## Your assignment
Retype, exactly as they appear below, the lines between the line holding "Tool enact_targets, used" and the line holding "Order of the", both ends included.

____ Recorded information

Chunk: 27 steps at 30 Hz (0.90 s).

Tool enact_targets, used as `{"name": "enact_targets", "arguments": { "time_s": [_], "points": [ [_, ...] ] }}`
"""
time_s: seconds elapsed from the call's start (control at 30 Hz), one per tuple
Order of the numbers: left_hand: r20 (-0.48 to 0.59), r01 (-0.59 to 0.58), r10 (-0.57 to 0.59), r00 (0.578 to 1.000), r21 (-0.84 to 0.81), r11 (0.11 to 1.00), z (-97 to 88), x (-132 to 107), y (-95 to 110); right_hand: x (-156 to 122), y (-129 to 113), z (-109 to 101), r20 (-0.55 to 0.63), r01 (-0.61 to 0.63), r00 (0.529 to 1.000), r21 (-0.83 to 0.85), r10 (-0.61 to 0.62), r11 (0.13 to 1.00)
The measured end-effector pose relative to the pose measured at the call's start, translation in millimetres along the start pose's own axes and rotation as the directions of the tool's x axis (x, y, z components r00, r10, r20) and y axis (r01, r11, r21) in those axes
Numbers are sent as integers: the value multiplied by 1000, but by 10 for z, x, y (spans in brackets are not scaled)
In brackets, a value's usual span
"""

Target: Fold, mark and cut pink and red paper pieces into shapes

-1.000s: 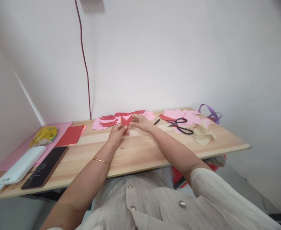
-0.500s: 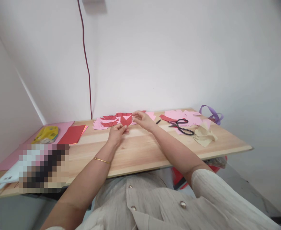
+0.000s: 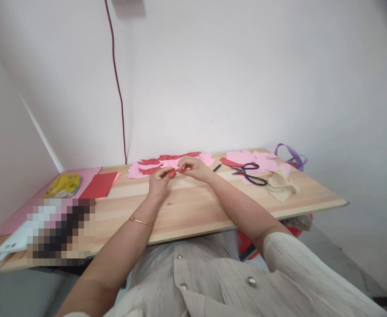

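A small piece of red paper (image 3: 172, 174) is pinched between both hands above the wooden table. My left hand (image 3: 159, 181) is closed on its left side, fingertips and thumb together. On its other side, my right hand (image 3: 193, 168) grips the paper with bent fingers, hiding much of it. Just behind my hands lie pink paper cutouts (image 3: 134, 171) with jagged edges, and among them red cutouts (image 3: 167, 157) of a similar kind. A dark pen-like stick (image 3: 217, 168) rests beside my right wrist.
Black-handled scissors (image 3: 255, 180) lie to the right, by pink scraps (image 3: 262, 161) and a crumpled beige piece (image 3: 281, 186). A purple ribbon (image 3: 292, 155) sits at the far right. Leftward are red sheets (image 3: 99, 185), a yellow packet (image 3: 63, 185) and a white device with a cable (image 3: 13, 241).
The red paper stood flat with its V-notched top showing; now it is turned or folded and shows only narrowly. My right hand has come down and closed on it.
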<state>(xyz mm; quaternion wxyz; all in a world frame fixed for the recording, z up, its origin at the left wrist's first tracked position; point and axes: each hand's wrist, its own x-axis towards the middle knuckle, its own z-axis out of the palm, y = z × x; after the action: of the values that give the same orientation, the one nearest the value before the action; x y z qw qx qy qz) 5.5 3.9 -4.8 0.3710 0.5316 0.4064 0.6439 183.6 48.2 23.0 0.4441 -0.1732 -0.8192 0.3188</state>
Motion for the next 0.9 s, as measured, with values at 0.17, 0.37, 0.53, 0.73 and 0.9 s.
{"name": "enact_targets", "arguments": {
  "time_s": [0.17, 0.37, 0.53, 0.73, 0.9],
  "points": [
    [19, -120, 118, 993, 109, 987, -27, 6, -29, -2, -68, 14, 35, 45, 998, -14, -44, 999],
    [89, 7, -18, 996, 117, 993, -12, -8, -23, -25, -77, 36, -9, -149, 989, 3, 149, 989],
    [164, 156, -147, 976, -42, 987, 18, -36, -12, -34, -54, 19, 49, -240, 969, -17, 241, 971],
    [138, 214, -197, 971, -124, 969, 42, -53, 37, -50, -28, 64, 50, -311, 950, 52, 309, 949],
    [131, 241, -227, 965, -105, 965, 57, -61, 69, -58, 3, 110, 25, -337, 941, 114, 337, 934]
  ]
}}
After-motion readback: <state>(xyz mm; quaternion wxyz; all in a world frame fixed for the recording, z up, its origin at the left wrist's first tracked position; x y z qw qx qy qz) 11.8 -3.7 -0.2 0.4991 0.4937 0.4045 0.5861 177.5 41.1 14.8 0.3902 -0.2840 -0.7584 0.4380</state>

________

## Result
Tool enact_targets, used as `{"name": "enact_targets", "arguments": { "time_s": [_], "points": [ [_, ...] ] }}`
"""
time_s: seconds elapsed from the call's start (control at 30 Hz), one per tuple
Order of the numbers: left_hand: r20 (-0.48 to 0.59), r01 (-0.59 to 0.58), r10 (-0.57 to 0.59), r00 (0.578 to 1.000), r21 (-0.84 to 0.81), r11 (0.11 to 1.00), z (-97 to 88), x (-132 to 107), y (-95 to 110); right_hand: x (-156 to 122), y (-129 to 113), z (-109 to 101), r20 (-0.55 to 0.63), r01 (-0.61 to 0.63), r00 (0.529 to 1.000), r21 (-0.83 to 0.85), r10 (-0.61 to 0.62), r11 (0.13 to 1.00)

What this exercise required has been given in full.